WORK REQUIRED
Word for word, print all of the lines below.
____
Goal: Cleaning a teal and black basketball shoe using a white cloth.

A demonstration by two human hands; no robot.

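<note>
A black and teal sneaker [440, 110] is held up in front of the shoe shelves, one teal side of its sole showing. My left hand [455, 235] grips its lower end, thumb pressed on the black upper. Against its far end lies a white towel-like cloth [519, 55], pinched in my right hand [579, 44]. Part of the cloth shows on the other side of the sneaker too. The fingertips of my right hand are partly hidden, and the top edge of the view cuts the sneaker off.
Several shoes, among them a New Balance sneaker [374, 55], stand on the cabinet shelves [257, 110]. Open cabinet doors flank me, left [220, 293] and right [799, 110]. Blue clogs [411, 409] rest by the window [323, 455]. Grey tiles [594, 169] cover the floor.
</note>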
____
RESULT BELOW
Goal: Cleaning a teal and black basketball shoe using a white cloth.

A demonstration by two human hands; no robot.

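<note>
A black and teal sneaker [440, 110] is held up in front of the shoe shelves, one teal side of its sole showing. My left hand [455, 235] grips its lower end, thumb pressed on the black upper. Against its far end lies a white towel-like cloth [519, 55], pinched in my right hand [579, 44]. Part of the cloth shows on the other side of the sneaker too. The fingertips of my right hand are partly hidden, and the top edge of the view cuts the sneaker off.
Several shoes, among them a New Balance sneaker [374, 55], stand on the cabinet shelves [257, 110]. Open cabinet doors flank me, left [220, 293] and right [799, 110]. Blue clogs [411, 409] rest by the window [323, 455]. Grey tiles [594, 169] cover the floor.
</note>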

The exercise has been fully completed.